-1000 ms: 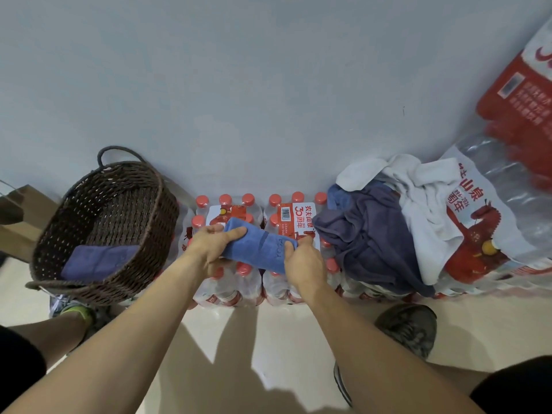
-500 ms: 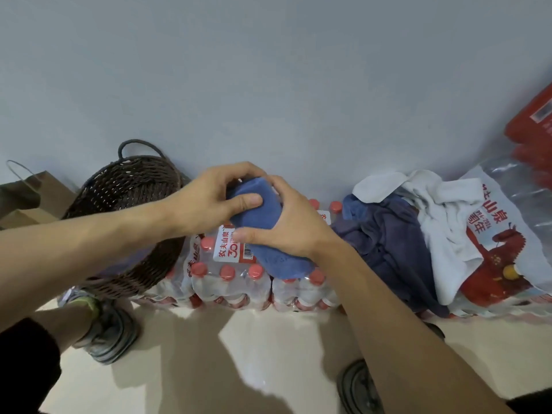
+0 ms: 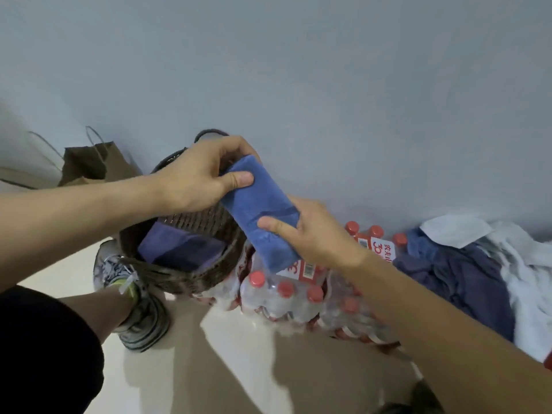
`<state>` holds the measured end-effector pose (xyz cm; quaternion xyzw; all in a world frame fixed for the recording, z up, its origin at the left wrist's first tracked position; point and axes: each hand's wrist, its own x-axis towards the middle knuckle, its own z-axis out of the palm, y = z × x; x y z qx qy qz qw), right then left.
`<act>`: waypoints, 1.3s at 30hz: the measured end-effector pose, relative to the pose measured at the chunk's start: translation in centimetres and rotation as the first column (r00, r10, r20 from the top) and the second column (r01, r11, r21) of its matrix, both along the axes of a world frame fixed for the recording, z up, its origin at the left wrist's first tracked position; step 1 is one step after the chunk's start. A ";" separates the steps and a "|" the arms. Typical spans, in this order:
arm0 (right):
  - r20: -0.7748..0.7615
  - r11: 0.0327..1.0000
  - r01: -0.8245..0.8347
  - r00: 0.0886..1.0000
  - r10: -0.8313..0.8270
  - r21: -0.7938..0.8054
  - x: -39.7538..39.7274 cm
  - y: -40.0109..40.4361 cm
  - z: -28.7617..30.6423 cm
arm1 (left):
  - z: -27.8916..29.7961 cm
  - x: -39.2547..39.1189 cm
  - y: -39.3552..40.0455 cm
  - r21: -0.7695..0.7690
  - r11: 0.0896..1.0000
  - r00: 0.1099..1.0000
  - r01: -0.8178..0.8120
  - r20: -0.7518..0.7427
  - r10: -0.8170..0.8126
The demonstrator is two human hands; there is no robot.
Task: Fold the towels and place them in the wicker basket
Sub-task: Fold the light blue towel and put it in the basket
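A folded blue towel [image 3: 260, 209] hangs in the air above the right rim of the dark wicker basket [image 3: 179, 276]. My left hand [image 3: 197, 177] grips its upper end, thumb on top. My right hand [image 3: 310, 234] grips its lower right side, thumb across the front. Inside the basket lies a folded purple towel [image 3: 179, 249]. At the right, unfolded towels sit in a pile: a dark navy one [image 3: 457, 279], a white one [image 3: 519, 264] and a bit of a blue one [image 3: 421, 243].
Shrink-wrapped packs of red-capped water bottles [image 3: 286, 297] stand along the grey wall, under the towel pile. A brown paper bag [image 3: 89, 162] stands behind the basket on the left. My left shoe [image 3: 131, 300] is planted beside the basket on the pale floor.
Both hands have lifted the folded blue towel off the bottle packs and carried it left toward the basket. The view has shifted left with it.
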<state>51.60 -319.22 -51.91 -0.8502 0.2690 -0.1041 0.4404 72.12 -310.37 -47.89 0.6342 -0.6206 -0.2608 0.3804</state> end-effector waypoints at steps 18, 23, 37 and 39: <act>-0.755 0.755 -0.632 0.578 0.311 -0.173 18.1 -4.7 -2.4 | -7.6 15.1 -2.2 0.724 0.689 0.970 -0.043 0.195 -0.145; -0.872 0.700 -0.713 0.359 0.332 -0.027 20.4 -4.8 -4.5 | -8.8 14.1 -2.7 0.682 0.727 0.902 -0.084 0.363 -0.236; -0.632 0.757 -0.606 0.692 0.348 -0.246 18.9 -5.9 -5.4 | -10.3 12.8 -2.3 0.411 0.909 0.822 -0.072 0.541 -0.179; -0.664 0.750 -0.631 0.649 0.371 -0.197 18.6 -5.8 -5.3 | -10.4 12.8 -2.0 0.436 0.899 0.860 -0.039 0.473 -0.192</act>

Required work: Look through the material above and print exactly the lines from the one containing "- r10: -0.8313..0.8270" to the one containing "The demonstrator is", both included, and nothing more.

Exercise output:
  - r10: -0.8313..0.8270
  - r21: -0.7938..0.8054
  - x: -39.7538..39.7274 cm
  - y: -40.0109..40.4361 cm
  - z: -28.7617..30.6423 cm
arm1 (left):
  - z: -27.8916..29.7961 cm
  - x: -39.2547..39.1189 cm
  - y: -39.3552..40.0455 cm
  - r21: -0.7695..0.7690
  - r11: 0.0896..1.0000
  - r00: 0.1099..1.0000
  - r01: -0.8178..0.8120
  - r20: -0.7518..0.7427
  - r10: -0.8170..0.8126
The demonstrator is two human hands; there is no robot.

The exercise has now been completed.